Peter Hutchinson co-founded Public Strategies Group in 1990 to be an engine for innovation in government, a company that would build on the courage of public managers and elected officials to transform their governments.  Courage to believe that "good enough for government,” could someday be a compliment. 

In 1993 they took on the challenge of running the Minneapolis Public Schools; Peter served as Superintendent. Their job was to turn around the performance of this 50,000-student system.  They did it and learned hundreds of lessons on politics, strategy and leadership.

In graduate school (public affairs), Peter told his classmates that he wanted to work in the public interest, but in the private sector.  He had the chance to pursue work where public and private interests coincide at both Cummins Engine and the Dayton Hudson Corporation, now Target, (where he also served as Chair of the Dayton Hudson Foundation.)  In both places Peter learned the importance of institutions looking outside themselves and supporting the communities that sustain them.  He also learned, when the Dart Corp. tried to take over Dayton Hudson, that any organization that delivers great results to those it serves can expect support from them in return - Dart lost!

Peter left corporate life to become Commissioner of Finance for the State of Minnesota.  He faced a budget deficit, a collapse in the national economy and an election.  He learned the critical importance of focusing on results and how to get more and better ones, as well as the incredible power of bureaucratic systems that make doing things right more important than doing the right things.

Peter’s work has allowed him to help redesign the Department of Transportation and the Statewide Accounting System for New York State, the child welfare system in Iowa, and the budget systems in Spokane, WA; Multnomah County (Portland), OR; Snohomish County (Everett), WA; and the states of Iowa, Michigan and Washington. These budget systems are a dramatic departure from business as usual. By tying money to results, these budgets increase accountability and citizen confidence by keeping what works and fixing or replacing what does not.

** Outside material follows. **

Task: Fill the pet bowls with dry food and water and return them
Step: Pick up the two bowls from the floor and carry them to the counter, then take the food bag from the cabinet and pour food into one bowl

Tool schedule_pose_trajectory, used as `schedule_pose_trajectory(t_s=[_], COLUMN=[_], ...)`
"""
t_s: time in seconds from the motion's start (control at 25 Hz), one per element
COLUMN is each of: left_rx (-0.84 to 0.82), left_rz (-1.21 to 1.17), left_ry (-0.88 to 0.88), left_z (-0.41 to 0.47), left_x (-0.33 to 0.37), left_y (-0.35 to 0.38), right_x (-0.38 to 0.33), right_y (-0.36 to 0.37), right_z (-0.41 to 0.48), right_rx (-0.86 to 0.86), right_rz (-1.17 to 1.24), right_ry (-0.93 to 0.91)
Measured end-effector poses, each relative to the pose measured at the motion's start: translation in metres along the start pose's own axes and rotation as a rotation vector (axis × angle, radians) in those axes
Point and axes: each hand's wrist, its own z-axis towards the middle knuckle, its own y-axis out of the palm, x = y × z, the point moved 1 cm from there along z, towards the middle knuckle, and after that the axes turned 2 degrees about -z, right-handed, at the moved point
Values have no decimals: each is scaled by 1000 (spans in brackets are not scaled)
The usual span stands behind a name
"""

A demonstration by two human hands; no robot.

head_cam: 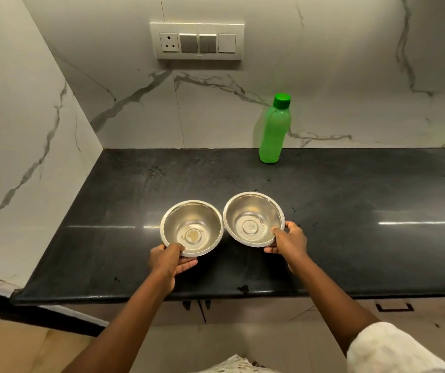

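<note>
Over the counter (323,211), each hand's grip closed on a bowl rim: left hand (169,258), left bowl (191,228); right hand (288,242), right bowl (253,219)

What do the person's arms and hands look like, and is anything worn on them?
Both forearms are bare, and no gloves, rings, watch or bracelets show on the left hand or the right hand. A white, soft-looking sleeve covers the right upper arm at the bottom right corner. No sleeve shows on the left arm within the frame.
</note>
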Motion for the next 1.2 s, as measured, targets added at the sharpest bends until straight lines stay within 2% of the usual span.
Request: schedule_pose_trajectory(t_s=[0.32, 0.68, 0.96, 1.12, 1.2], left_rx=[2, -127, -147, -138, -83], left_rz=[-43, -141, -175, -113, -27], left_ry=[-25, -42, -26, -12, 15], left_z=[10, 3, 0, -3, -2], left_x=[1, 4, 8, 7, 7], left_y=[15, 2, -5, -13, -20], right_x=[-2, -3, -1, 1, 6], right_y=[3, 0, -4, -6, -9], right_z=[15, 2, -14, -21, -24], right_rx=[-30, -87, -74, -67, -59], right_rz=[55, 41, 55, 26, -6], right_ry=[35, 17, 19, 35, 40])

This new approach to budgeting was first created for the State of Washington that is now a finalist for Harvard's Innovation in Government Awards.  The process and its results are recounted in the book, The Price of Government: Getting the Results We Need in an Age of Permanent Fiscal Crisis, written with David Osborne.

In the past year we have been called upon to bring our budgeting process to private industry, and so have begun a new adventure in the world of private industry.